Usually what I have seen is the attitude of, “How do we make this go away”. Most of us will do anything to avoid the subject. Talk is always big when the subject of child abuse is brought up, when truly faced with it, no one wants to deal with it.

When Japan invaded Pearl Harbor and attacked our serviceman, ships, planes, buildings, as well as innocent civilians, no one thought any of the above. We first cared for the wounded, assessed the damage, and then went to war to defeat the enemy.

That is the attitude we need to bring to our wounded children when they are attacked by those that would do harm to them. Love the abused, care for them and then regroup and together defeat those that would hurt our children, put these child predators away. Have real action plans for the child predators if they are released from prison.

This must be done with love and compassion for all involved.

I was supporting a 19 year old young lady the other day in court, and what I witnessed was one of the strongest, bravest women I have ever met. I witnessed her facing down her father, the one who abused her.

She had her new adoptive parents, law enforcement, family, even her community backing her 100%. After years of litigation she finally had her day in court. She finally faced him and on all counts, he was guilty as charged.

She was asked why she went through all of that, all she had to do was to move on and forget about it. Her answer was a simple one; I have a younger sister and brother in that house. Someone has to protect them; someone has to protect other children from this child predator.

Later I heard her talking to a family member where she asked, “What about tomorrow when this comes out in the paper? It will show that he was convicted of multiple counts of rape. They will all know, they will know what the abuse really was.”

This moment is what is burned in my mind. I had to hold back the tears when I heard this from her. You see she knew that she fully exposed what had happened to her unlike ever before. She knew it would be one of the hardest things she would ever have to do in her life, but she did it to save others.

She is no different than someone running into a burning building to save someone’s life. They know that they will receive burns in the process, maybe even die, but they go in any way to save someone.

She is no different than a soldier getting ready to climb onto a helicopter to safety, but turns around to go back into enemy fire to save/assist a wounded soldier.

She could have jumped into her new safe adopted family lives and never looked back at her sister or brother ever again. She could have never thought about any other unsuspecting kids getting exposed to this child predator.

No one would have ever thought any different of her, but she did it anyway. She stayed on the attack for years until she had her final day in court. There she exposed and faced down her father. This is where she saved others. That is why she is a true hero. She made a great sacrifice so that other children could be safe.

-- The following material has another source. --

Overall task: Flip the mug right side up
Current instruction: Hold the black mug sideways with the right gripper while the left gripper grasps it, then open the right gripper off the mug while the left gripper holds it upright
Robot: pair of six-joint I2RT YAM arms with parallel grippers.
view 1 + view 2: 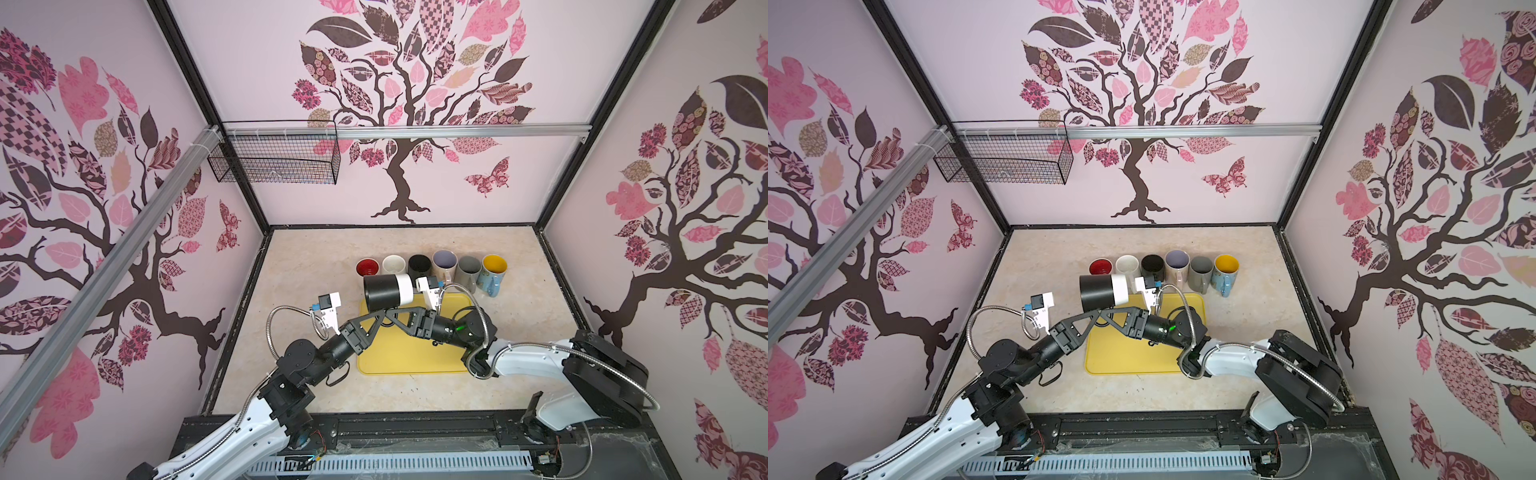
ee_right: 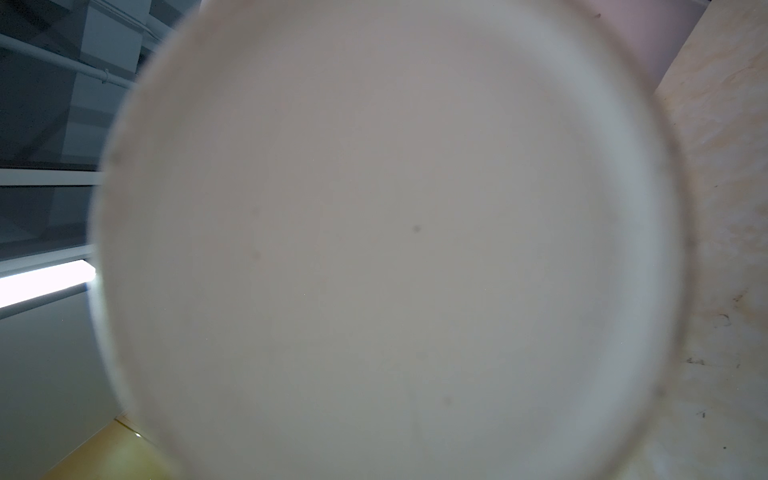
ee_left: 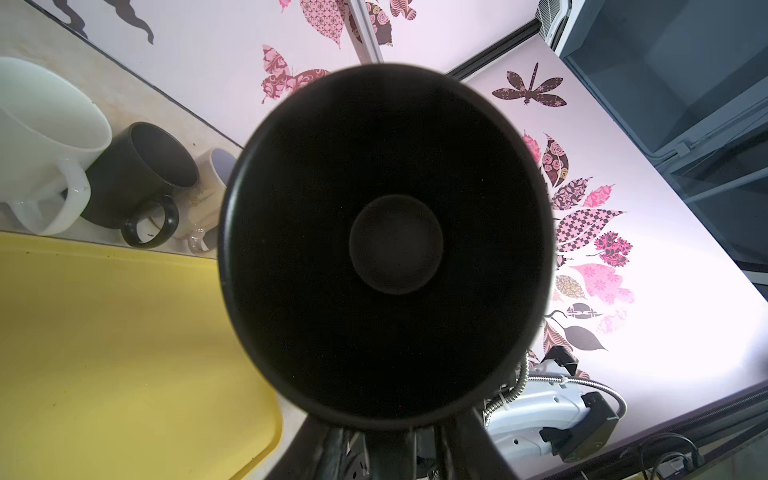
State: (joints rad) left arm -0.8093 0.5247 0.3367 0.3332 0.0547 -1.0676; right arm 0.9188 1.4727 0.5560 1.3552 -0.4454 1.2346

So when a child predator invades our children’s innocence, are we going to hope it goes away, or are we going to declare war and join/support our abused children as they take down the enemy? Are we going to band together and face the abuse down together? Are we going to put laws in place to protect our children?

What I witnessed the other day was one brave young lady, showing more courage than I have ever seen from one person, in my lifetime. She was able to do this because of all of the great love and support she had from her family, church, friends, local law enforcement, and her community as a whole.

I hope she clearly understands that although she will have scars from a battle she never wanted to be in, she bravely faced the enemy and took him out to save others. I hope she carries that bravery, that heroism with her forever and for always.

God bless this wounded Hero, I love you for what you have done.
I hope this story gives the silent, the strength and the courage to take on their abuser, no matter how long it has been. I hope as well that the rest involved have the courage / strength to support those that have been abused.